The companies had been locked in a dispute over patents for dimethyl fumarate, the key active ingredient in Tecfidera, the leading oral MS treatment with sales of about $4 billion in 2016.

A U.S. patent board on Friday ruled against Danish drugmaker ForwardPharma A/S, finding Biogen's patents on its blockbuster multiple sclerosis drug Tecfidera to be valid.

The ruling by the U.S. Patent Trial and Appeal Board (PTAP) frees Bigoen Inc from future royalty payments to Forward and sent the Danish firm's shares down nearly 20 percent.

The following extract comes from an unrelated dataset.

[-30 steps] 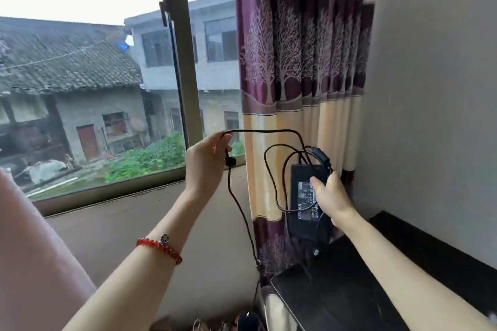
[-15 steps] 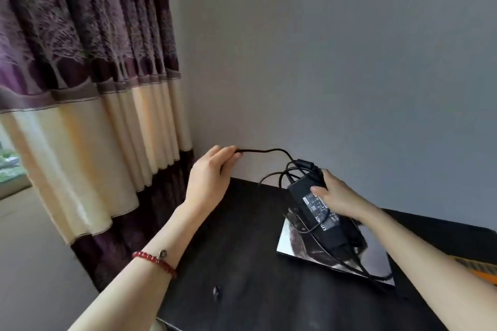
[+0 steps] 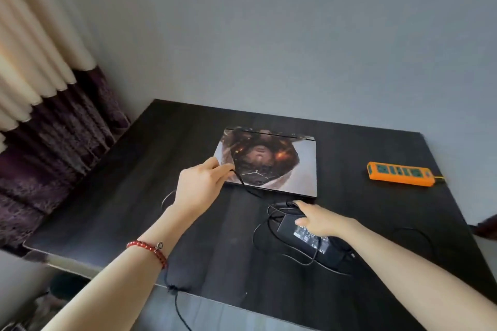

Biogen shares were up 1.4 percent.

The companies had been locked in a dispute over patents for dimethyl fumarate, the key active ingredient in Tecfidera, the leading oral MS treatment with sales of about $4 billion in 2016.

The PTAP ruling found Forward's written patent description to be insufficient to declare infringement by Biogen.

Had Biogen lost it would have had to pay Forward a 10 percent royalty on Tecfidera sales starting in 2021.

Biogen's Tecfidera exclusivity is secured through 2028 under the ruling.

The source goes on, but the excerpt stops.